I would be interested if someone could email me, personally, and let me know
how NETSEC "alerted the Internet community" because the only thing I've seen
on mailing lists is people making fun of the hype/bullshit that NETSEC media
whored to everyone.

Signed,
Marc Maiffret
Chief Hacking Officer
eCompany / eEye
T.949.675.8194
F.949.675.8294
http://eEye.com

| -----Original Message-----
| From: ISN Mailing List [mailto:ISN () SECURITYFOCUS COM]On Behalf Of
| William Knowles
| Sent: Saturday, June 10, 2000 8:50 AM
| To: ISN () SECURITYFOCUS COM
| Subject: [ISN] Video Trojan hoax scares up publicity for security firm
|
|
| http://www.theregister.co.uk/content/6/11290.html
|
| By: Thomas C Greene in Washington
| Posted: 10/06/2000 at 09:34 GMT
|
| It sounded so very exciting on Friday: a relatively unknown computer
| security firm called Network Security Technologies (NETSEC) was
| rushing to meet with the FBI to discuss a devastating new Trojan they
| had discovered joined to an .avi video file.
|
| The Trojan, they said, was capable of infecting personal computers and
| commandeering them to attack Web sites, resurrecting shades of the
| media frenzy surrounding February's DDoS attacks.
|
| Clearly, NETSEC had struck gold.
|
| Yet on Saturday, the FBI's National Infrastructure Protection Centre
| (NIPC) Web site remains strangely devoid of any mention of this
| impending calamity, as does the Carnegie Mellon University Computer
| Emergency Response Team (CERT) site.
|
| Apparently, the wire services had got a few things wrong on Friday, no
| doubt with NETSEC's gentle encouragement.
|
| We now know that the video Trojan, which NETSEC dubbed 'Serbian
| Badman' (ooohh, how scary that sounds), is actually known by the
| tragically prosaic name 'Downloader' (aka Backdoor.ldr;
| Downloader.Kit; Trojan.Win32.Loder.WPW; W95/Loader; and WWWPW).
|
| It works by fetching, downloading and silently running another, and
| quite familiar, Trojan called 'Sub7', which consists of a remote
| server enabling a third party to control an infected computer.
|
| We are terribly disappointed to report that the Sub7 server is not
| capable of launching DDoS attacks, unless it has been updated
| radically since the last time we, em, 'evaluated' it.
|
| Meanwhile, Network Associates' McAfee site has condescended to run
| some information on NETSEC's sensational new discovery, but what they
| have to say sounds painfully familiar.
|
| The Downloader Trojan "downloads another Trojan from the Internet and
| runs it silently.
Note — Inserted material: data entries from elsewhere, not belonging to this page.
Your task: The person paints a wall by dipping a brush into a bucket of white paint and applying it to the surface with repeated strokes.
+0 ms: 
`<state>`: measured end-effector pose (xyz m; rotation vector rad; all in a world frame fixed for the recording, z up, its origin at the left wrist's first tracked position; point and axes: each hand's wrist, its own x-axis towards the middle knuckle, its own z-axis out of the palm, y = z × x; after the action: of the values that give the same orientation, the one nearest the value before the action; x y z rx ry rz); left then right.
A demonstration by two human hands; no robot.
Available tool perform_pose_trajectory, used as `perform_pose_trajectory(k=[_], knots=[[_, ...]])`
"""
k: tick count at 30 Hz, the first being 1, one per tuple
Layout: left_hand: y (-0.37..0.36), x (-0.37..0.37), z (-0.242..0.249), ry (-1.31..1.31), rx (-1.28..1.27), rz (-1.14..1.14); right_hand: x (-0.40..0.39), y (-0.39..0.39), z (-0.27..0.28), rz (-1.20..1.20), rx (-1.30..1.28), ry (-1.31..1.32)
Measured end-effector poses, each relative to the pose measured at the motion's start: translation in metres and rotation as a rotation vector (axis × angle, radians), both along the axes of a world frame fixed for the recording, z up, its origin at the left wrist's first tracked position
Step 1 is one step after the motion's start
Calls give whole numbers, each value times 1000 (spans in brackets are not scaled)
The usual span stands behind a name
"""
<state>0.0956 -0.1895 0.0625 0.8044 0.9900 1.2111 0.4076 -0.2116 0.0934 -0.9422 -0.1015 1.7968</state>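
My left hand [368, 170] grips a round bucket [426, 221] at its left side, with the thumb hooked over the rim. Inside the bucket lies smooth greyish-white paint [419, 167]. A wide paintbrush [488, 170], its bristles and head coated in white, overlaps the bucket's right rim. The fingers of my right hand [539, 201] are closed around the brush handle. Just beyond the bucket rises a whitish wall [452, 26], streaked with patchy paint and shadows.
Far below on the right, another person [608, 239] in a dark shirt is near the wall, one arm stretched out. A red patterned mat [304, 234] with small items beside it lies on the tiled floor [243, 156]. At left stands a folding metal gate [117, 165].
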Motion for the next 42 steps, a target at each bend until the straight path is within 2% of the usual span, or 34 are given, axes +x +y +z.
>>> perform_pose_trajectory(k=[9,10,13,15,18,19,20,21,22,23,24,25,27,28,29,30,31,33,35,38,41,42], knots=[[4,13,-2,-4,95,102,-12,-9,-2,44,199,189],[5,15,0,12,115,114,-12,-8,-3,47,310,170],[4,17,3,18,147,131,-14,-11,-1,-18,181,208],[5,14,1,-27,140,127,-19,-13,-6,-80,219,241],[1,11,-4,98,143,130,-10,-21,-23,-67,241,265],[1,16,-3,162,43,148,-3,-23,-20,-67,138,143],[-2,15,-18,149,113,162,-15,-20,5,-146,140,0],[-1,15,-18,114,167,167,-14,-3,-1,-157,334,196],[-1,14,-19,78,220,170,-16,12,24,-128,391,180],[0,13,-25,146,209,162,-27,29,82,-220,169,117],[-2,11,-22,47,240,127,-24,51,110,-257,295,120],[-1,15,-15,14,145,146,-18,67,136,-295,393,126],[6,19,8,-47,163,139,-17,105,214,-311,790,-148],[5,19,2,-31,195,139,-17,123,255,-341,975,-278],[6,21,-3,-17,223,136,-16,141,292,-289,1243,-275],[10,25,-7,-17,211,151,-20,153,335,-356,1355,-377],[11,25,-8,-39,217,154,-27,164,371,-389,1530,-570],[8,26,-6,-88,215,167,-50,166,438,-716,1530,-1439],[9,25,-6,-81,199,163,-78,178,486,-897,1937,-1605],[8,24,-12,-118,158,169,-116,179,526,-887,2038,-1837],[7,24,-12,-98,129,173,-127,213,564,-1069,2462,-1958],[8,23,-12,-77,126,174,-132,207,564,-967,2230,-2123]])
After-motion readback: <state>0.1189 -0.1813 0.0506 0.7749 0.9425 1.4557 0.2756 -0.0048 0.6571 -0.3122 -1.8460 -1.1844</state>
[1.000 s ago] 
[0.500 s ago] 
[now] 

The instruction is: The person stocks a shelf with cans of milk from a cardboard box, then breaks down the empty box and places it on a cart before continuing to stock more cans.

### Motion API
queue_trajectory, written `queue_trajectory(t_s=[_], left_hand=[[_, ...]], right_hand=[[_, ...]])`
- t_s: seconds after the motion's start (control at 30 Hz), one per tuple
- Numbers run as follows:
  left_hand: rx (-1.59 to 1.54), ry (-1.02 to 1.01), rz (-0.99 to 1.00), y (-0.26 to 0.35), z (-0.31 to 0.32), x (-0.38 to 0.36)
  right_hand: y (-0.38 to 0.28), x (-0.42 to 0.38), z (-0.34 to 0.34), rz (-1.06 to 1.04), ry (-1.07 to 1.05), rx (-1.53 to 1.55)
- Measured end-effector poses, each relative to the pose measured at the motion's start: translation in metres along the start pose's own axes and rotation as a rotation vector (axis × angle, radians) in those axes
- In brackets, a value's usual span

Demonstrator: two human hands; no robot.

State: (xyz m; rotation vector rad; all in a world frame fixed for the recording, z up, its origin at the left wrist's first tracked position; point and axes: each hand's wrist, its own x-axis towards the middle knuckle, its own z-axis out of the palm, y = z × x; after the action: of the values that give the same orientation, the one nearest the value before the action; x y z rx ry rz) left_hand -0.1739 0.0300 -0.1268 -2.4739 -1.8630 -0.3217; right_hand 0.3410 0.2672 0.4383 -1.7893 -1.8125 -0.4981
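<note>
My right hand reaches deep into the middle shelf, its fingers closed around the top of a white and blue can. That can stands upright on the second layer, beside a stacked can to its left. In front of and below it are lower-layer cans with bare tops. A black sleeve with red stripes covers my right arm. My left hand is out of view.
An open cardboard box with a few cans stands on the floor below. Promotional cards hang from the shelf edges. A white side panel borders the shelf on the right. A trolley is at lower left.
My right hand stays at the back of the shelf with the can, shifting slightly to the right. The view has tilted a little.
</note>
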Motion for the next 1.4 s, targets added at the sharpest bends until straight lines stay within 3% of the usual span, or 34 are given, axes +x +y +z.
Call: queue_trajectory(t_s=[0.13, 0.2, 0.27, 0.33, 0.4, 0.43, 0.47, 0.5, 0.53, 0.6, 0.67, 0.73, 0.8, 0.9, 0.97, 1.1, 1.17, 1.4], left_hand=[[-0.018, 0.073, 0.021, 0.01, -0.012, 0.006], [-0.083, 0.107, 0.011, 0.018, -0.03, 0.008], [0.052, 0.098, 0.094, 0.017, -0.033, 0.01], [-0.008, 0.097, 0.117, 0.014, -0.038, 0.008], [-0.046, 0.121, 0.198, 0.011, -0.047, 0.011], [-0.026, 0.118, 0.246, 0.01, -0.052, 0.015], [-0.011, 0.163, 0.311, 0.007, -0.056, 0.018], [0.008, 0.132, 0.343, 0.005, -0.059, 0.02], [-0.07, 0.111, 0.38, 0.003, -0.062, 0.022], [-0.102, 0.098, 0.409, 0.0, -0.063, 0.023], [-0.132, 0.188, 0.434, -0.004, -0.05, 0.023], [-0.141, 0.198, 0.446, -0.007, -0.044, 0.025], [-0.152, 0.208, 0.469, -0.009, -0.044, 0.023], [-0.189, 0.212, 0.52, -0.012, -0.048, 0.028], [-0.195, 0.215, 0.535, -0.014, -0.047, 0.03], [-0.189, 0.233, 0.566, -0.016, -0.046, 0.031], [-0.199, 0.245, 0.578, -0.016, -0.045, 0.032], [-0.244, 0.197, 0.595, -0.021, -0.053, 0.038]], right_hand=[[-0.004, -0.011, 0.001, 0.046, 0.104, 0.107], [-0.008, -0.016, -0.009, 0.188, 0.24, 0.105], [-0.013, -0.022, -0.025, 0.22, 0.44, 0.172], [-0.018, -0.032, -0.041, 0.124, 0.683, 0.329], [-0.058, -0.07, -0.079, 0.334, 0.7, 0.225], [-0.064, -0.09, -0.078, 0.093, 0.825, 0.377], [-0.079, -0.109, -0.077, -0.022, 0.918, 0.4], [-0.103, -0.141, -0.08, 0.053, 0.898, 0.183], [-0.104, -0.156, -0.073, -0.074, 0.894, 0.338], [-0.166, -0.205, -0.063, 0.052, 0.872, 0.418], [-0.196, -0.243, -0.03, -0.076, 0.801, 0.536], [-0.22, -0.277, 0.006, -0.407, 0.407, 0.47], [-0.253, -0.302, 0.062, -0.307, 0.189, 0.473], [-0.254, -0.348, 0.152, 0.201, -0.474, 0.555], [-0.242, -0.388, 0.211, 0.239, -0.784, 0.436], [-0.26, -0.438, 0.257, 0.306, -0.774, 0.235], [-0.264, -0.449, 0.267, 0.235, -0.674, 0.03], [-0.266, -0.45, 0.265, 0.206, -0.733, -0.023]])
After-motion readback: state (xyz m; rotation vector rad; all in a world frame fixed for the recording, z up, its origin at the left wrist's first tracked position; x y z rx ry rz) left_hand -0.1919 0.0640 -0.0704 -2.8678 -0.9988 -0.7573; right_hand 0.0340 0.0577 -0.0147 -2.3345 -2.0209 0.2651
The downloaded Trojan is identified as
| 'BackDoor-G2'" [aka Sub7].
|
| "NETSEC alerted the Internet community about BackDoor-G2 by calling it
| 'Serbian Badman Trojan (TSB Trojan)'. News stories suggest that the
| controlling Trojan which is downloaded is a new threat -- it is not.
| Although the Trojan known as "Downloader" is new, the file downloaded
| is a known Trojan."
|
| In other words, NETSEC's discovery amounts to nothing more than a
| publicity stunt by an opportunistic security firm in quest of free
| advertising in the form of media attention.
|
| The Register is shocked....shocked....to learn that media manipulation
| is going on.
|
|
| *-------------------------------------------------*
| "Communications without intelligence is noise;
| Intelligence without communications is irrelevant."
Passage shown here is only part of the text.